Thanks for the advice... :cheers: 

I've been using manual focus a lot. I've been taking pictures of some of fossil replicas, and when you want to focus on a particular region of an object, AF doesn't seem to work. The focusing ring does seem to be unhelpful, when it comes to the fine tuning, its plasticy feel will take time to get used to. 

I took it out on the streets on last night, to see how it could handle night shots. I haven't got a tripod yet, so I needed to use a little creativity when it came to keeping it still for the 30 second or so shutter times, but all in all, I was quite impressed. I had a problem with focusing, mainly because of the small tunneled viewfinder. Can't wait to see what the results would be like with a tripod and some more practice. 

Another minor complaint would be the 1.8" screen, it makes reviewing pictures difficult until you get home. I can understand the need to cut costs, but many p&s cameras now come with 2.5" screens, you would have thought canon (and other DSLR manufacturers) would be a little more generous in this department. 
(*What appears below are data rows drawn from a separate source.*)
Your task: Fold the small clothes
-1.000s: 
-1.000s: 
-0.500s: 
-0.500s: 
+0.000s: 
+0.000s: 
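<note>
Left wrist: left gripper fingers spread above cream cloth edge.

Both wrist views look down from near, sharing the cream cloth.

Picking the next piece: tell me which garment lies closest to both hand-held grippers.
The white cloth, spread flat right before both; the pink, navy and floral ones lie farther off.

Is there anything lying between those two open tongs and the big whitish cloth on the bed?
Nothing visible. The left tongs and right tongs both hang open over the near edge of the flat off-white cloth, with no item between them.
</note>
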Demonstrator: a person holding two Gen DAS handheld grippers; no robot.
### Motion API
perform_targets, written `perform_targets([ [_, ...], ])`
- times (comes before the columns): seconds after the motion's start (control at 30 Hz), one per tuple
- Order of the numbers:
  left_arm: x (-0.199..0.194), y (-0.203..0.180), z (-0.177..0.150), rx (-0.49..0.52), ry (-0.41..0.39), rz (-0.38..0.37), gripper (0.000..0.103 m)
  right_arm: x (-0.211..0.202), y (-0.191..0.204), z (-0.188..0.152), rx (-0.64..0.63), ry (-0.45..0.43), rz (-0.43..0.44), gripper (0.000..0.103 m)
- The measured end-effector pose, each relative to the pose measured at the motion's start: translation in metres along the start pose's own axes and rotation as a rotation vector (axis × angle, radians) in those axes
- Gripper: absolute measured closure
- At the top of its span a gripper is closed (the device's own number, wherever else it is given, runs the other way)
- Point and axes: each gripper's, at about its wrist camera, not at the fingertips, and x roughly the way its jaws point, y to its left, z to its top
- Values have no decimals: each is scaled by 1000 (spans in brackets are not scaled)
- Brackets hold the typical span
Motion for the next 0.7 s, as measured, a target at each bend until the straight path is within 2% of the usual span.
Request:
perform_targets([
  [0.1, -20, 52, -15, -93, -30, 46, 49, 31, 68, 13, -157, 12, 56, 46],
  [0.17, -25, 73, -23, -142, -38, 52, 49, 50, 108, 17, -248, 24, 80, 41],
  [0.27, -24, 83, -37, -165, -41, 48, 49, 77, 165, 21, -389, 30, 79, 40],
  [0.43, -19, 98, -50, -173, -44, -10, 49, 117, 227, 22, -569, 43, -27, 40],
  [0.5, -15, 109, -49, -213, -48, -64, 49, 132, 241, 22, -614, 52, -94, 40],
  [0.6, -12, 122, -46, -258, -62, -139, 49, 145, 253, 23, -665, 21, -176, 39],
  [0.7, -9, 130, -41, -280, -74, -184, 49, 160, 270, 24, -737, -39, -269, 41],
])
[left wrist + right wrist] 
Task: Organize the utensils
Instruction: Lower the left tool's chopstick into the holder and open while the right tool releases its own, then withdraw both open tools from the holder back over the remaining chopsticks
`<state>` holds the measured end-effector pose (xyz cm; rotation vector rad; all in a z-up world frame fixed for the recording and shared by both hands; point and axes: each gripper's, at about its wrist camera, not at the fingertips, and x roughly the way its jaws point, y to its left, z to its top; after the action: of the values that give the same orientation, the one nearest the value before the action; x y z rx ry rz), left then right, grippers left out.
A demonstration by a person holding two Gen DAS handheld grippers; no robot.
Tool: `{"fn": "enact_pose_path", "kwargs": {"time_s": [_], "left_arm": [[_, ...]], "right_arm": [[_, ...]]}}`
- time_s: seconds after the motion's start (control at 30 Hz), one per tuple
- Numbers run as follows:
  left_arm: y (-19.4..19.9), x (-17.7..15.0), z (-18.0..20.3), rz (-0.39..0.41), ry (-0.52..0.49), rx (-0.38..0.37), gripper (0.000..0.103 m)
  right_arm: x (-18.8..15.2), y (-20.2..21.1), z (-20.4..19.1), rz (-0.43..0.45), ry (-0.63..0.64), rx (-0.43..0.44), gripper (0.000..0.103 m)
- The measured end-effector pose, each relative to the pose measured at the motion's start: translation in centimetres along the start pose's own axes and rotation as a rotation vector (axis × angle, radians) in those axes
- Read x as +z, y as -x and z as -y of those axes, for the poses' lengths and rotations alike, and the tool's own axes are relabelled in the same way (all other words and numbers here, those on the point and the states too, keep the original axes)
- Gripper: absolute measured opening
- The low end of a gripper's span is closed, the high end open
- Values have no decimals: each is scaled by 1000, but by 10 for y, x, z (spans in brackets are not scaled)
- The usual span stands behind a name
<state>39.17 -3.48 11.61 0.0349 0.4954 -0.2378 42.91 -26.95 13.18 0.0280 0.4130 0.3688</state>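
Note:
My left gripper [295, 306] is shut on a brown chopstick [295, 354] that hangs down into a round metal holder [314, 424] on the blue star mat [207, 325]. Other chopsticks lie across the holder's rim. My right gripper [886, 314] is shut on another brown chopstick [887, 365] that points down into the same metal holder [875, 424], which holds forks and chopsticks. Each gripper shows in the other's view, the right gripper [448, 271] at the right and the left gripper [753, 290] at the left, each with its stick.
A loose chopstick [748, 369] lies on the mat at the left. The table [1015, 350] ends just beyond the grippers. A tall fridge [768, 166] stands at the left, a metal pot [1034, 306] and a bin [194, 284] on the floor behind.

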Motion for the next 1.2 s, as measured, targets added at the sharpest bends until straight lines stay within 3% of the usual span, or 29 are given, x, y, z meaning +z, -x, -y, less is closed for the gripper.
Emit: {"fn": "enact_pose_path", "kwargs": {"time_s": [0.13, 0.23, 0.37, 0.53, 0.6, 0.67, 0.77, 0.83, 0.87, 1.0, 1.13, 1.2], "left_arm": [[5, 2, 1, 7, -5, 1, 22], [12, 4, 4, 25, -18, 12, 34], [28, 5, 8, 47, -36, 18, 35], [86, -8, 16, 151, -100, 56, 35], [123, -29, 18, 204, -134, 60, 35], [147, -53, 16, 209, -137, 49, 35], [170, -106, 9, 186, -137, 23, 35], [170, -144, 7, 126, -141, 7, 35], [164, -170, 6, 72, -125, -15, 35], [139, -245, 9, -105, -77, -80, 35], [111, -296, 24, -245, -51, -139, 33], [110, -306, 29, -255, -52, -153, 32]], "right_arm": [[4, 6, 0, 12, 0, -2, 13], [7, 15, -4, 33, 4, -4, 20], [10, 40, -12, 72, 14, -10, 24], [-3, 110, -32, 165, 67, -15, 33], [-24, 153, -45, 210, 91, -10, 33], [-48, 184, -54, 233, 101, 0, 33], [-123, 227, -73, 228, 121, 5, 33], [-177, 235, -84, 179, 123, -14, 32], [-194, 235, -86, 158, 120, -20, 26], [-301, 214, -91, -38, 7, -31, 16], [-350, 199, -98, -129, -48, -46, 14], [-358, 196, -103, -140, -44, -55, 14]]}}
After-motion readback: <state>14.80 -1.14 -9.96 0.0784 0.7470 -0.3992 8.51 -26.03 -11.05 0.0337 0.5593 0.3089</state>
But all in all, a fantastic camera. Originally, I wasn't planning on buying a DSLR, and was just going to opt for a sub £100 P&S. I had always been interested in photography, but thought it would be prohibitively expensive. Can't wait to see how good the results will be in a couple of months time when I get the hang of it!


----------



## nakedyak (Nov 6, 2004)

got the 50mm 1.8 II today  its pretty nice. i've got a few pictures up in my Christmas Break gallery if you want to check that out...


----------



## th0m (Oct 14, 2004)

@Aryan: Yeah at night its better to manually focus, although it can be even harder to judge whether something is in focus. I don't know if you read the manual of your camera, but ont he 350D there is a * button, on the right upper corner of the back of your camera (the symbol for it is on the top of the camera) and if you press that and look through the viewfinder (or look at the LCD screen) you will see red dots (or black stripes through the LCD) which are your focusing points. If they all light up, the camera will pick the best focusing points itself (try it by half pressing the shutter-button). With the scroll-wheel you can select single focus points, and the camera will the focus on that single point, which is really nice if you want something off-center in focus. I don't know if you're familiar with that feature, but it should help greatly with AF.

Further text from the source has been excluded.